§ About this exercise: Your task is to repeat the entries exactly from their first line through the line with "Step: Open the", and to stop there.

======== Extracted material ========

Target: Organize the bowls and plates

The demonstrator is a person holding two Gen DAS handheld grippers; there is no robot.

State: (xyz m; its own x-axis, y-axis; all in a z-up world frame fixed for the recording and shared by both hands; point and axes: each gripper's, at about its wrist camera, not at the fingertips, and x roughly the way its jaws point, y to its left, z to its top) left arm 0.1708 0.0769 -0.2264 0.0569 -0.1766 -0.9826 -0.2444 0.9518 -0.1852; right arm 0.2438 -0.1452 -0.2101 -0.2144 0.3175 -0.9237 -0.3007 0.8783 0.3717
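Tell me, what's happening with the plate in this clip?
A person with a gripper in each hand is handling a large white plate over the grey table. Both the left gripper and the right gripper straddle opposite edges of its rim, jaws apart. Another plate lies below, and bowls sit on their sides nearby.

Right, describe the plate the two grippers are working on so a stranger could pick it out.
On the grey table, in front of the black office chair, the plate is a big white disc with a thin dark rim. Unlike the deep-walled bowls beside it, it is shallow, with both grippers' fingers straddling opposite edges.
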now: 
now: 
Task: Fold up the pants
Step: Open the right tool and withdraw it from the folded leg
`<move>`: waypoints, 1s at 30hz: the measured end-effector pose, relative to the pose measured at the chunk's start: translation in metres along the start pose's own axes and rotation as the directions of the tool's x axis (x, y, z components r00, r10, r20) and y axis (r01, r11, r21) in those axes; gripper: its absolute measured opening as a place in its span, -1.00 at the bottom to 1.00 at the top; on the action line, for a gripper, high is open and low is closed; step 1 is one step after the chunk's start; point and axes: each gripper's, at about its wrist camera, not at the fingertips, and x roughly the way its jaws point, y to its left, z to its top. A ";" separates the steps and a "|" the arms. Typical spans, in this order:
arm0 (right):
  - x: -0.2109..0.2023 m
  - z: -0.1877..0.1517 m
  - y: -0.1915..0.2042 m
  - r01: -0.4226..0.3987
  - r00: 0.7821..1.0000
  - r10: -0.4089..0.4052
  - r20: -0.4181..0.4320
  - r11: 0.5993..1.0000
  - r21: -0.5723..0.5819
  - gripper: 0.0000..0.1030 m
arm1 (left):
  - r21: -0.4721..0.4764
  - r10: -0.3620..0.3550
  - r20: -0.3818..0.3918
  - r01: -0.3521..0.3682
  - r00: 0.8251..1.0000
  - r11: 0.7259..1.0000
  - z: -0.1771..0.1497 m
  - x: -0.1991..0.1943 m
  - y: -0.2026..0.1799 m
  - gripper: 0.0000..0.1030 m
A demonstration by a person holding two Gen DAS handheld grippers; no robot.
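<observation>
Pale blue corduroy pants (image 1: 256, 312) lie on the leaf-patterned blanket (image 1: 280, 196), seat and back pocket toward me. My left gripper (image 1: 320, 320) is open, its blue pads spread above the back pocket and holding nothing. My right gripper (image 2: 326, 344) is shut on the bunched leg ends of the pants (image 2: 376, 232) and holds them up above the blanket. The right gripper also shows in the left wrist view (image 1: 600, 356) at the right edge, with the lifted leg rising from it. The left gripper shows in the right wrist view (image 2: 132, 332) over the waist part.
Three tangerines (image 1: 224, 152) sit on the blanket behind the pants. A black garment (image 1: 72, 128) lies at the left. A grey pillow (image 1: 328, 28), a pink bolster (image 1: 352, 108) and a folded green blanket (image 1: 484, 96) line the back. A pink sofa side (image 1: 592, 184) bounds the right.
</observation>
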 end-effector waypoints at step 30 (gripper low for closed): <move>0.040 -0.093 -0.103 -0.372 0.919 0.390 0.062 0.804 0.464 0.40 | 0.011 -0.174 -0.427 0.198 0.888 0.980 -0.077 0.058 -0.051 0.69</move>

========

§ Task answer:
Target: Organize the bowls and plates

The demonstrator is a person holding two Gen DAS handheld grippers; there is no robot.

State: (xyz m; its own x-axis, y-axis; all in a z-up world frame fixed for the recording and shared by both hands; point and axes: each gripper's, at about its wrist camera, not at the fingertips, and x roughly the way its jaws point, y to its left, z to its top) left arm 0.1708 0.0769 -0.2264 0.0569 -0.1766 -0.9826 -0.2444 0.9518 -0.1852; right arm 0.2438 -0.1452 -0.2101 -0.2144 0.3175 -0.9237 -0.3007 0.8783 0.3717
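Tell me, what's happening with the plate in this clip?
A person with a gripper in each hand is handling a large white plate over the grey table. Both the left gripper and the right gripper straddle opposite edges of its rim, jaws apart. Another plate lies below, and bowls sit on their sides nearby.

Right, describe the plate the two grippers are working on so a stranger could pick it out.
On the grey table, in front of the black office chair, the plate is a big white disc with a thin dark rim. Unlike the deep-walled bowls beside it, it is shallow, with both grippers' fingers straddling opposite edges.
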now: 
now: 
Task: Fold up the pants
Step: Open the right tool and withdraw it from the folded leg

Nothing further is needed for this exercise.